A radical fix to the world's wage gap: why not just pay women more – and pay men less?

This article is more than 9 years old
Jessica Valenti

At the going rate, we won’t see workplace gender justice for another 81 years. Perhaps it’s time to tip the scales

The answer to the world’s grossly gendered wage gap finally may be within our grasp. Only problem is, half the population may not be too pleased with how we can fix it.

Over the last few years, disparity between men and women’s pay – and workplace gender inequality more generally – has inspired all sorts of solutions that focus on how women can rise in the ranks and make more money: Ask for raises! Don’t leave before you leave. Count on karma?

But what if the boldest solution for the wage gap isn’t about raising women’s salaries at all? What if we paid men less?

Over the weekend, former New York Times executive editor Jill Abramson – fired in part, she says, over conversations about pay disparity – told a reporter that the best way for newsroom leaders with a limited budget to fix salary inequalities is to “bring the guys down to give a little more to the girls”.

“I did that at The Times. No one’s happy to get a cut, but too bad.”

Too bad indeed! The Washington Post’s masthead is about to become all-male. The US wage gap has barely moved in a decade. Politicians here are deriding new equal pay laws in midterm campaign ads, and the UK and elsewhere aren’t faring much better even when they do have such laws. Given the sad status of women and work lately, it may be that a little “I don’t fucking care if you like it” is exactly what gender equality needs right now.

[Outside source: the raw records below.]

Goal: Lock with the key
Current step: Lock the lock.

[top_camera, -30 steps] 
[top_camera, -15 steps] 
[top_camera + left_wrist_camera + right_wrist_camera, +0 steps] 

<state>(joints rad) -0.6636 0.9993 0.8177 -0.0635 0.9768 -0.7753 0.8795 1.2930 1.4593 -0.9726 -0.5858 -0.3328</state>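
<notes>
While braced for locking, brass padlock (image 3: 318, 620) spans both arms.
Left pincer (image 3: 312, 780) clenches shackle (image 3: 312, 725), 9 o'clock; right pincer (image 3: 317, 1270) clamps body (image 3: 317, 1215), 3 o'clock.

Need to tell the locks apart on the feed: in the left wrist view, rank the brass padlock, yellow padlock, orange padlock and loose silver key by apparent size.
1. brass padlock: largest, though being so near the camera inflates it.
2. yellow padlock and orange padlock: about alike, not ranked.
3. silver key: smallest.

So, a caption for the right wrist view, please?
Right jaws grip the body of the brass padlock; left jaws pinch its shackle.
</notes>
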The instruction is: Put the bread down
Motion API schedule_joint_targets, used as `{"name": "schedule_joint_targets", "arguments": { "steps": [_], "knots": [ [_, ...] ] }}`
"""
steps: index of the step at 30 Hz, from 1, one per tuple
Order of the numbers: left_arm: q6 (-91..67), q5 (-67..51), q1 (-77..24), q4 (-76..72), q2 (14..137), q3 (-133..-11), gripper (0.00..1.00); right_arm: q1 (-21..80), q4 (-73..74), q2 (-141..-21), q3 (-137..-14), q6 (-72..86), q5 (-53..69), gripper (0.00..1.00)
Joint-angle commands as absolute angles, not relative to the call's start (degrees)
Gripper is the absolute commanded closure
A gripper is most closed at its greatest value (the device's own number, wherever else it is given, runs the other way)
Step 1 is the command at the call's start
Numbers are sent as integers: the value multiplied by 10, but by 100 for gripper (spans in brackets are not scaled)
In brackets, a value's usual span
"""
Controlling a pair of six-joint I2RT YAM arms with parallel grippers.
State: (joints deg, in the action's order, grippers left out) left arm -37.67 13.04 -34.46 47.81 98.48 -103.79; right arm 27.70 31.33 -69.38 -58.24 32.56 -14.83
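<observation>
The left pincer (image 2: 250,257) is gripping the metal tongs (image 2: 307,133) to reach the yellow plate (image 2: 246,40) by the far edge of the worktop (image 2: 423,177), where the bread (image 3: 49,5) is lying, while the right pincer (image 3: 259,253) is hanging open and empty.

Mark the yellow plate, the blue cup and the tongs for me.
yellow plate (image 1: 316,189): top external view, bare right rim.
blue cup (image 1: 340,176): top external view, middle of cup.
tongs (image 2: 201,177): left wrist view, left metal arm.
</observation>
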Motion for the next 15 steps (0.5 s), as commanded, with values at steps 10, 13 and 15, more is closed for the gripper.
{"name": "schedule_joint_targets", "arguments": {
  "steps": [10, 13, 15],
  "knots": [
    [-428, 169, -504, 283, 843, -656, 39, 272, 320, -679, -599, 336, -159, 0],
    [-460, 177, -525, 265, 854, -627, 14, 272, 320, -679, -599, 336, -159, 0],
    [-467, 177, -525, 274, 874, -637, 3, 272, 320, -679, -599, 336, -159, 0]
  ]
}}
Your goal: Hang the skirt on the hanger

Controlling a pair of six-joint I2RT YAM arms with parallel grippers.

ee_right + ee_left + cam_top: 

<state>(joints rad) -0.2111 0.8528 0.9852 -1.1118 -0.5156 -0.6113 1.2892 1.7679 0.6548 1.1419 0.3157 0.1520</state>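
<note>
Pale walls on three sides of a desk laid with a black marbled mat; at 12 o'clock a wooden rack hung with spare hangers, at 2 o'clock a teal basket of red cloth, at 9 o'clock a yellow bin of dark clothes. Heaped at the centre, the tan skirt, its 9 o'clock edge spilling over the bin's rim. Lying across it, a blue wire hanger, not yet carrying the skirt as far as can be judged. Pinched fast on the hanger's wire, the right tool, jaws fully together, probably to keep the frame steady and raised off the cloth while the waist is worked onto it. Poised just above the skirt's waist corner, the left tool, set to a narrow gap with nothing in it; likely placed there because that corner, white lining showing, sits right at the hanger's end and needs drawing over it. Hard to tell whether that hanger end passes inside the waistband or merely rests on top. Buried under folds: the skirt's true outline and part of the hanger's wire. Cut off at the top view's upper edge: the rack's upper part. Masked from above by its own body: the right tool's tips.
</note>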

Some men’s antipathy toward feminism comes from a fear that leveling the playing field will mean taking away from men’s existing power. And for a long time, feminists have been sensitive to that concern, insisting that equality is not a zero-sum game – that there’s enough money, jobs and justice to go around for everyone.

But sometimes there’s not enough.

Sometimes there’s a budget to stick to, or a hiring freeze. In those cases, should leaders really throw up their hands and put equality aside until it’s more convenient? Sometimes the deck has been stacked so overwhelmingly in one direction that it necessitates extreme action to undo the damage. We’re more than happy to fund study after study about why women make less money, or share think-pieces on work-life balance. So why not put our money where our mouth is?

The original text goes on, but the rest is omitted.